Poursuivant sa croisade contre la « bande » qui a, selon lui, siphonné les richesses du pays, le général met encore la pression sur la justice pour accélérer l’ouverture des dossiers de corruption, la traque de l’argent sale et les crédits octroyés aux hommes d’affaires proches du cercle présidentiel.
Dans son allocution, le chef de l’armée dit attendre « que les instances judiciaires concernées accélèrent la cadence du traitement des différents dossiers concernant ceux qui ont bénéficié indûment de crédits estimés à des milliers de milliards, causant préjudice au Trésor public et dilapidant l’argent du peuple ». Plusieurs hommes d’affaires ont fait l’objet d’interdictions de sortie du territoire national, alors que le président du FCE Ali Haddad a été incarcéré début avril pour détention frauduleuse d’un passeport indûment acquis.
L’un des messages les plus significatifs de cette nouvelle sortie de Gaïd Salah est sans doute ce dernier avertissement qu’il lance au général à la retraite Mohamed Médiène, alias Toufik, ex-patron du renseignement pendant vingt-cinq ans. Gaïd Salah accuse ainsi nommément Toufik d’avoir participé à des réunions secrètes « dans l’ombre pour conspirer autour des revendications du peuple et afin d’entraver les solutions de l’Armée nationale populaire et les propositions de sortie de crise ».

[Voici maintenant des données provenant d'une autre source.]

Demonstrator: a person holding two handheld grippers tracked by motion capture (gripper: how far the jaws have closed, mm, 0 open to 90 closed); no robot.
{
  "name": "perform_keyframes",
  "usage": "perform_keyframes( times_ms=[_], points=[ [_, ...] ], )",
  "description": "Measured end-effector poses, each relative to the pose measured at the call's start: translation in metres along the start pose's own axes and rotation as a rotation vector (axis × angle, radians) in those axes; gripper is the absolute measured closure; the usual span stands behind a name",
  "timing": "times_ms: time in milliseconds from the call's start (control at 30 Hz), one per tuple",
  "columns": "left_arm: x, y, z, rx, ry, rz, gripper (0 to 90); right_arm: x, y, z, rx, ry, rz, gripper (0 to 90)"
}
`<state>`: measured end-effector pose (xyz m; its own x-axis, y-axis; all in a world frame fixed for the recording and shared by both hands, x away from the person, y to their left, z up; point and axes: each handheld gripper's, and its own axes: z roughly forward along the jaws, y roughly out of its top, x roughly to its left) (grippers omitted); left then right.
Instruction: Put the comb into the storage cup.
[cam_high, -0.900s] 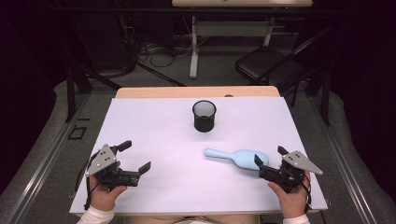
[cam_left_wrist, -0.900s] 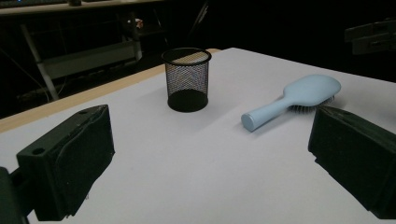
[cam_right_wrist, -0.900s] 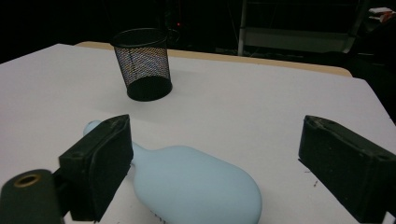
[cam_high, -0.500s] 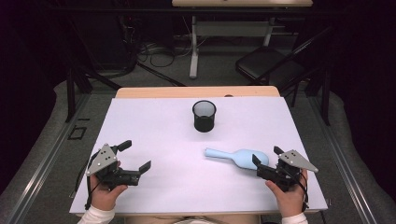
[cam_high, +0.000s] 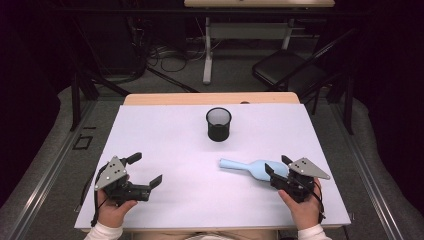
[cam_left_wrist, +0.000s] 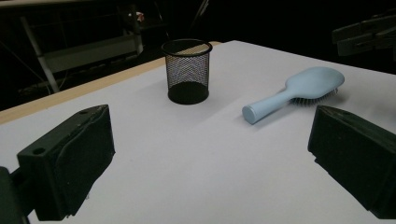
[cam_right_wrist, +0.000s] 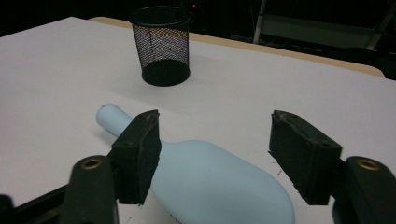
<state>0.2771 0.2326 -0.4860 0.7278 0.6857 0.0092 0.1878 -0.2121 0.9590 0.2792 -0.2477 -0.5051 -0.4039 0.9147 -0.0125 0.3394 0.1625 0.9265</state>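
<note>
Thing in hand: a pale blue hairbrush, lying bristles-down on the white tabletop.
Where it lies: its broad head sits right under the right tongs, between the two pads; its handle points away from them toward the black mesh cup, which stands well apart.
Right tongs: spread to either side of the head, pads not yet pressing on it; the jaws have just been closing in.
Left tongs: spread wide over bare tabletop, nothing between them, far from the hairbrush.
Likely feel: light, stiff plastic; the smooth domed back looks slippery, so pads could skate off the curve.
Best hold: across the head's side edges as the right tongs stand now, or on the narrower handle.
Fragility: sturdy; only the bristles seem soft.
</note>
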Motion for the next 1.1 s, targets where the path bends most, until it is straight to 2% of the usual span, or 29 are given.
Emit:
perform_keyframes(
  times_ms=[167, 300, 367, 433, 600, 800, 900, 967, 1100],
  points=[
    [0.000, -0.001, 0.000, 0.002, 0.003, -0.005, 0.5, 0.002, 0.003, 0.006, 0.023, 0.030, 0.008, 36.0],
    [0.002, -0.001, 0.000, 0.003, 0.003, -0.010, 0.5, 0.003, 0.005, 0.009, 0.039, 0.032, 0.005, 36.9],
    [0.002, -0.002, 0.001, 0.005, 0.008, -0.014, 0.5, 0.004, 0.007, 0.010, 0.040, 0.038, 0.013, 36.9],
    [0.002, -0.002, 0.000, 0.009, 0.010, -0.018, 0.8, 0.002, 0.010, 0.013, 0.060, 0.066, 0.043, 38.0],
    [0.003, -0.002, -0.002, 0.002, 0.018, -0.022, 0.8, 0.002, 0.018, 0.019, 0.079, 0.072, 0.044, 38.0],
    [0.003, -0.002, -0.002, 0.008, 0.018, -0.019, 0.9, 0.004, 0.028, 0.029, 0.136, 0.090, 0.043, 42.1],
    [0.004, -0.003, -0.001, 0.012, 0.021, -0.024, 0.9, 0.005, 0.035, 0.043, 0.182, 0.124, 0.053, 42.7],
    [0.004, -0.003, -0.001, 0.010, 0.018, -0.026, 0.9, 0.005, 0.036, 0.046, 0.192, 0.127, 0.056, 43.0],
    [0.004, -0.004, -0.001, 0.010, 0.016, -0.027, 0.9, 0.009, 0.042, 0.061, 0.244, 0.154, 0.044, 46.5]
  ],
)
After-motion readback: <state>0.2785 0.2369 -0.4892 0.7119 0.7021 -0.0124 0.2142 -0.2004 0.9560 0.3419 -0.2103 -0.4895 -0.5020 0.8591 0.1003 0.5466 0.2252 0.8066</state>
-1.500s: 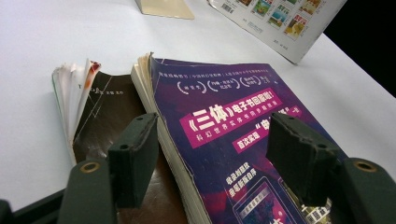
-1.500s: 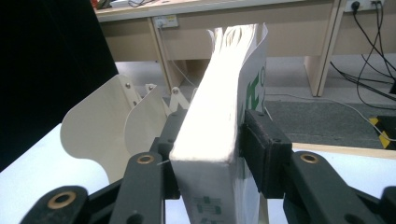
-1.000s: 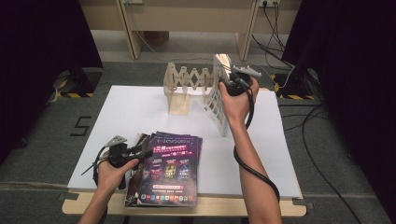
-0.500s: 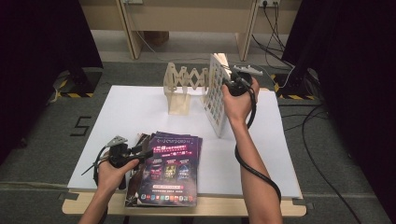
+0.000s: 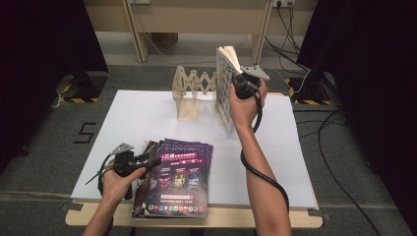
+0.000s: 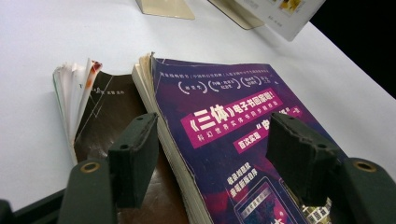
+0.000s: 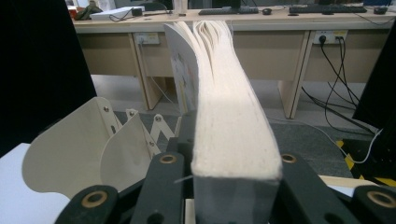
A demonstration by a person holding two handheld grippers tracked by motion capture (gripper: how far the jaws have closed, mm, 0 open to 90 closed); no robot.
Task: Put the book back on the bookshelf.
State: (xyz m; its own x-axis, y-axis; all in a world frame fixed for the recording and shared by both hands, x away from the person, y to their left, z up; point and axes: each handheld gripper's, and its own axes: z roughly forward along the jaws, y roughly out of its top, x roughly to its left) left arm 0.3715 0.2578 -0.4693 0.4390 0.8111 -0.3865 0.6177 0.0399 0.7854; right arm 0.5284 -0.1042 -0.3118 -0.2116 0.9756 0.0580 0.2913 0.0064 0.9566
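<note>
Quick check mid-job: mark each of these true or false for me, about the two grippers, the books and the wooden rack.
1. The right gripper is clamped on an upright book. True.
2. The left gripper grips the purple book. False: its jaws stand open over that book, which lies flat.
3. The wooden rack stands at the far side of the table. True.
4. The purple book is the only book lying near the left gripper. False: a dark book lies beside and partly under it.
</note>
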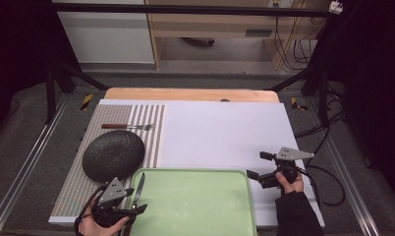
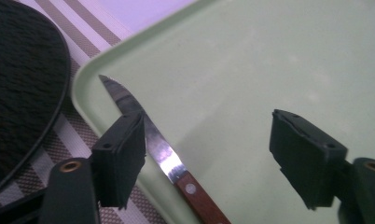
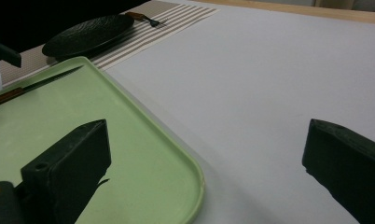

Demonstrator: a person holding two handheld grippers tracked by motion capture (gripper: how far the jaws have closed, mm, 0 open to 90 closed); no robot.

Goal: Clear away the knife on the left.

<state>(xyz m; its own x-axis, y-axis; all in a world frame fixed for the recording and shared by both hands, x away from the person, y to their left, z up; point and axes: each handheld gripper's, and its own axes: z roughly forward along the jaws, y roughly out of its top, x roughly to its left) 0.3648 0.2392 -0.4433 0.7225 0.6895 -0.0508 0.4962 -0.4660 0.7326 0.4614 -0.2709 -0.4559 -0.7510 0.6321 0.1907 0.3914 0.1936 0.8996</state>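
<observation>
A knife [image 1: 139, 189] with a brown wooden handle lies along the left edge of the green tray [image 1: 195, 206], blade pointing away from me. In the left gripper view the knife [image 2: 157, 149] passes just beside the left jaw, and the tray [image 2: 246, 70] is bare between the jaws. My left gripper [image 1: 135, 200] stands open over it [image 2: 209, 123], with no pad pressing on the blade. My right gripper [image 1: 258, 164] hovers open by the tray's right rim [image 3: 129, 154], nothing between its jaws [image 3: 206, 130]. The knife [image 3: 36, 84] also lies far left in the right gripper view.
A black round plate [image 1: 113, 155] sits on a striped placemat [image 1: 151, 123] left of the tray, with a fork [image 1: 126, 127] behind it. A white board [image 1: 225, 132] covers the wooden table [image 1: 185, 94]. Cables trail on the floor to the right.
</observation>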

Mis en cause sans être nommé dans un communiqué du ministère de la Défense du 30 mars dernier, Toufik a nié avoir pris part à une réunion à laquelle auraient participé l’ancien président Liamine Zéroual ainsi qu’un membre d’un service secret étranger. Selon nos informations, au cours de ce rendez-vous, il lui avait notamment proposé, en accord avec Saïd Bouteflika, de présider l’instance de transition nationale. Dans son message de ce mardi, Ahmed Gaïd Salah menace clairement Toufik de recourir à des mesures légales fermes « dans le cas où celui-ci persiste dans ses agissements ».